40-55. Let not those that receive mercy from God, be thereby made bold to sin, for the mercies they receive will hasten its punishment; yet let not those who are under Divine rebukes for sin, be discouraged from repentance. The Holy One of Israel will do what is most for his own glory, and what is most for their good. Their forgetting former favours, led them to limit God for the future. God made his own people to go forth like sheep; and guided them in the wilderness, as a shepherd his flock, with all care and tenderness. Thus the true Joshua, even Jesus, brings his church out of the wilderness; but no earthly Canaan, no worldly advantages, should make us forget that the church is in the wilderness while in this world, and that there remaineth a far more glorious rest for the people of God.
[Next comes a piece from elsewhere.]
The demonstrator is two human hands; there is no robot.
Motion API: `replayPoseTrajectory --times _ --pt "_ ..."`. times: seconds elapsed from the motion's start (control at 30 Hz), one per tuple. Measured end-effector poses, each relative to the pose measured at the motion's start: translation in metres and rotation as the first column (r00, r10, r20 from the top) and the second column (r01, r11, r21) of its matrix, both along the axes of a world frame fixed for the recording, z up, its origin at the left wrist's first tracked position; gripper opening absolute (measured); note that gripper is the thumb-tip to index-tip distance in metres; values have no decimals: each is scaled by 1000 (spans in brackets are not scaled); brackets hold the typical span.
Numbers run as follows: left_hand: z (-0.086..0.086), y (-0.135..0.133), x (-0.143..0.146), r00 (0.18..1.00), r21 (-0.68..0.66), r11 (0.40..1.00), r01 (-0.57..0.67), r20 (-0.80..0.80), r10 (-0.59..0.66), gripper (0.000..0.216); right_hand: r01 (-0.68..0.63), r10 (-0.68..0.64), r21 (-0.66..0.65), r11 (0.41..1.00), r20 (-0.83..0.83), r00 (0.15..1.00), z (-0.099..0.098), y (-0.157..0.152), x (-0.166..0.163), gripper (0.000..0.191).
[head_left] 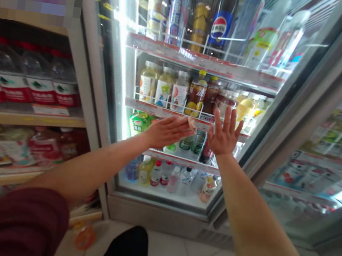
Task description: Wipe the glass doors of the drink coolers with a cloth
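My left hand (170,132) reaches in from the left with its fingers stretched out together, pointing right. A small pale patch shows at its fingertips, too blurred to make out. Close beside it on the right, my right hand (224,132) is raised with fingers spread, holding nothing. Both hands are in front of a lit drinks fridge (156,210), at the height of its middle shelves. I cannot tell whether they touch its glass. Behind them stand juice bottles (180,91) and a yellow-capped tea bottle (196,93). My right hand partly hides the bottles behind it.
A cola bottle (222,23) and several cans (177,16) fill the upper shelf. Red-capped water bottles (33,75) line the left rack. Another fridge (318,165) stands at the right. An orange object (85,237) lies on the tiled floor (166,254) near my knees.
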State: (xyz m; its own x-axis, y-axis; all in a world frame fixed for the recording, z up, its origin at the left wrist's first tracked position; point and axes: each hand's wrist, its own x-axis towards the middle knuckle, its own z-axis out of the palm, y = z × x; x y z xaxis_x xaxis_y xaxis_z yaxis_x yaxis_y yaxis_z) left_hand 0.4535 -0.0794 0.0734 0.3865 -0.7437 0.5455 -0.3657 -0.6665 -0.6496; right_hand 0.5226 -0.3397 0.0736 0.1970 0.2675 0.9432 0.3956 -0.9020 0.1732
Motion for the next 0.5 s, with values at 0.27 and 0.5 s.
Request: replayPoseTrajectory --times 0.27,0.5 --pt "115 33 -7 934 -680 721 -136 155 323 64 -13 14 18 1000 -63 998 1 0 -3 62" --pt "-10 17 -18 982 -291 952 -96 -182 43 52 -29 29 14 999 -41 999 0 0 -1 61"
Verses 56-72 After the Israelites were settled in Canaan, the children were like their fathers. God gave them his testimonies, but they turned back. Presumptuous sins render even Israelites hateful to God's holiness, and exposed to his justice. Those whom the Lord forsakes become an easy prey to the destroyer. And sooner or later, God will disgrace his enemies. He set a good government over his people; a monarch after his own heart. With good reason does the psalmist make this finishing, crowning instance of God's favour to Israel; for David was a type of Christ, the great and good Shepherd, who was humbled first, and then exalted; and of whom it was foretold, that he should be filled with the Spirit of wisdom and understanding. On the uprightness of his heart, and the skilfulness of his hands, all his subjects may rely; and of the increase of his government and peace there shall be no end. Every trial of human nature hitherto, confirms the testimony of Scripture, that the heart is deceitful above all things, and desperately wicked, and nothing but being created anew by the Holy Ghost can cure the ungodliness of any.

Chapter Summary

Maschil of Asaph. Or for "Asaph" {f}; a doctrinal and "instructive" psalm, as the word "Maschil" signifies; see Psalm 32:1, which was delivered to Asaph to be sung; the Targum is, "the understanding of the Holy Spirit by the hands of Asaph." Some think David was the penman of it; but from the latter part of it, in which mention is made of him, and of his government of the people of Israel, it looks as if it was wrote by another, and after his death, though not long after, since the account is carried on no further than his times; and therefore it is probable enough it was written by Asaph, the chief singer, that lived in that age: whoever was the penman of it, it is certain he was a prophet, and so was Asaph, who is called a seer, the same with a prophet, and who is said to prophesy, 2 Chronicles 29:30 and also that he represented Christ; for that the Messiah is the person that is introduced speaking in this psalm is clear from Matthew 13:34 and the whole may be considered as a discourse of his to the Jews of his time; giving them an history of the Israelites from their first coming out of Egypt to the times of David, and in it an account of the various benefits bestowed upon them, of their great ingratitude, and of the divine resentment; the design of which is to admonish and caution them against committing the like sins, lest they should be rejected of God, as their fathers were, and perish: some Jewish writers, as Arama observes, interpret this psalm of the children of Ephraim going out of Egypt before the time appointed.